Demonstracja jedności była Sojuszowi potrzebna, bo wyborcy premiują partie, które się nie kłócą, lecz zgodnie realizują wspólny projekt polityczny. Rzecz w tym, że owa jedność została zadekretowana wyłącznie na potrzeby kampanii wyborczej. I nawet nie objęła wszystkich ważnych polityków lewicy. Na konwencję nie zaproszono ani byłego premiera Włodzimierza Cimoszewicza, ani Marka Borowskiego, choć obu SLD popiera w tych wyborach. Ekspremier Józef Oleksy nie przyszedł, bo nie przewidziano dla niego wystąpienia. Nie omieszkał powiedzieć o tym publicznie. Wszyscy dobrze też pamiętają niedawne walki o kształt list wyborczych i polityków, dla których zabrakło na nich miejsca. Malowana jedność nie znaczy, że w SLD emocje przestały buzować.
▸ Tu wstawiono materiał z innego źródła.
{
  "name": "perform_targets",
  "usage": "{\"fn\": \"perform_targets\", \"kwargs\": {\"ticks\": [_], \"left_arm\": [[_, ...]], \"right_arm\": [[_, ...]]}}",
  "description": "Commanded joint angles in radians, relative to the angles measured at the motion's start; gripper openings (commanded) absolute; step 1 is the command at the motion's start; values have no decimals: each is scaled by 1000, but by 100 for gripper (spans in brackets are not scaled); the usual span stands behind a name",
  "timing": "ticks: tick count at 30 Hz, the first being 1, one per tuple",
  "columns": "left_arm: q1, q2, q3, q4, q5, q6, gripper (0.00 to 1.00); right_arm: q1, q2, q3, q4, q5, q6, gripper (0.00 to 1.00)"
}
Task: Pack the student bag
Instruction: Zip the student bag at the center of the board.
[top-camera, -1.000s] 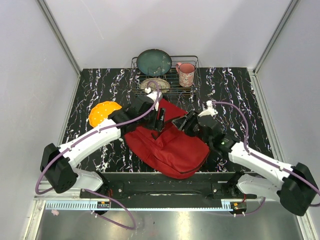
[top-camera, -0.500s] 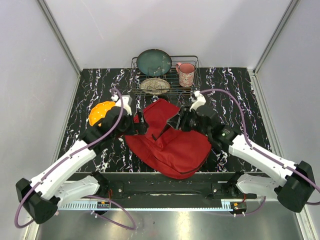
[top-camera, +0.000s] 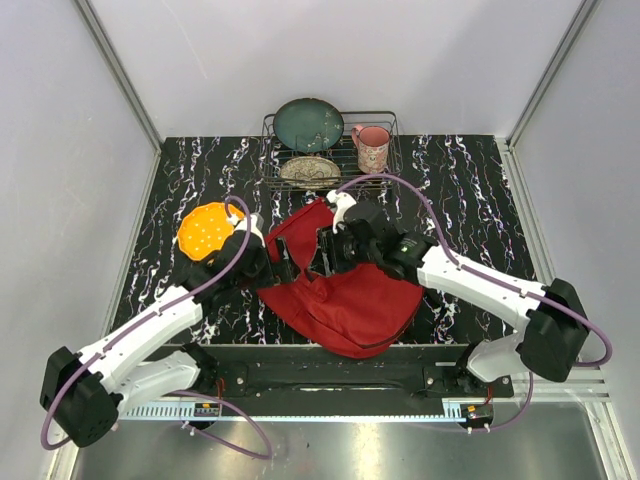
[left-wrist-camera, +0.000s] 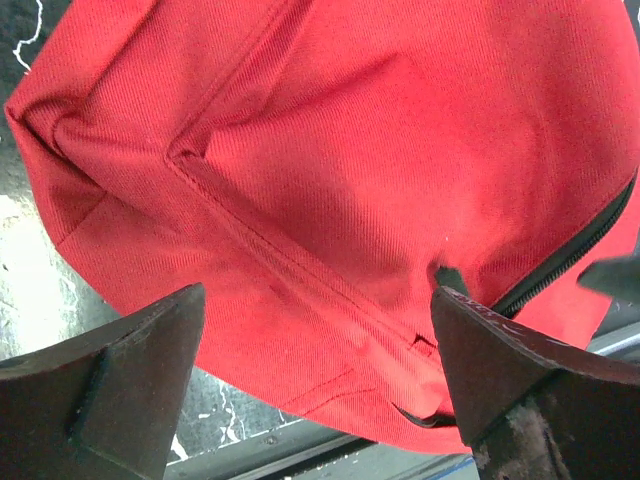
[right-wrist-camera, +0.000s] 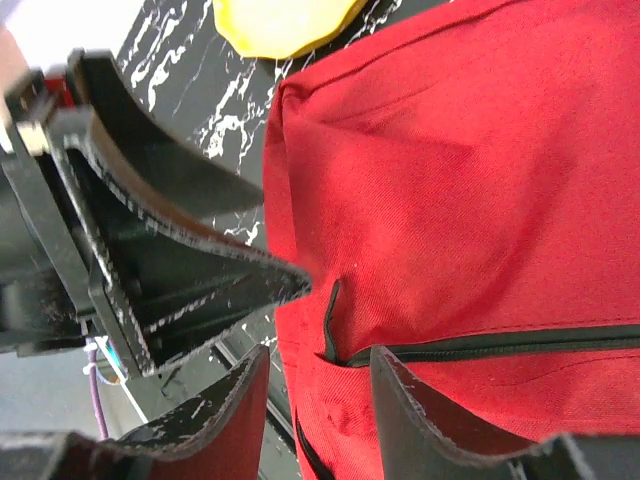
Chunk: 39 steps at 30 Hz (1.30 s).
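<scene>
Bag: the red backpack (top-camera: 350, 290) lies flat in the middle of the table (top-camera: 460, 170), towards the front edge. Its zip (right-wrist-camera: 480, 345) looks closed, so it probably has to be opened before anything goes in.
Left gripper: the left gripper (left-wrist-camera: 316, 295) is spread wide and empty. It sits by the bag's left edge, likely to steady the cloth.
Right gripper: the right gripper (right-wrist-camera: 320, 352) is over the bag's upper middle, jaws partly apart, nothing pinched. The black zip pull (right-wrist-camera: 332, 305) lies just ahead of the gap and is probably its target.
Contact: whether either fingertip touches the fabric is hard to tell.
Progress: early, judging by the closed bag.
</scene>
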Motion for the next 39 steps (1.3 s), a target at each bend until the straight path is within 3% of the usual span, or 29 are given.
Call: {"fn": "perform_targets", "kwargs": {"ticks": [1,8,17,27,32,38,39], "left_arm": [[40,18,25,99,5,-12,99],[88,35,14,133,47,-4,98],[136,50,-72,309,134,-58,93],[172,96,-96,357,177,-81,64],[179,93,-76,331,172,-61,44],[183,96,-69,322,168,-47,34],[185,96,-69,322,166,-47,31]], "right_arm": [[21,-1,7,-6,15,-44,50],[34,49,6,12,-16,-30,49],[44,75,-4,69,-42,2,47],[47,98,-8,58,-23,-20,45],[46,149,-28,90,-45,0,44],[46,197,-8,90,-25,2,40],[47,198,-8,90,-14,0,36]]}}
Przeciwnicy Napieralskiego, choć przerzedzeni, nie zniknęli. I z satysfakcją opowiadają, że Włodzimierz Czarzasty, niedawny przyjaciel lidera SLD, dla którego zabrakło miejsca na liście Sojuszu, dziś pała żądzą odwetu. Podobno jest na najlepszej drodze, by dogadać się z Leszkiem Millerem i po wyborach doprowadzić do zmiany lidera ugrupowania. Dodają też, że podczas zbierania podpisów pod listami usłyszeli wiele niepochlebnych opinii o swoim liderze. Można więc przypuszczać, że tej jedności starczy na cztery tygodnie, a tuż po wyborach stare animozje wybuchną z nową siłą. Ale dla SLD to kluczowe tygodnie. Bo po słabym wyniku wyborczym może się okazać, że lider (ktokolwiek by nim był) nie ma kim rządzić.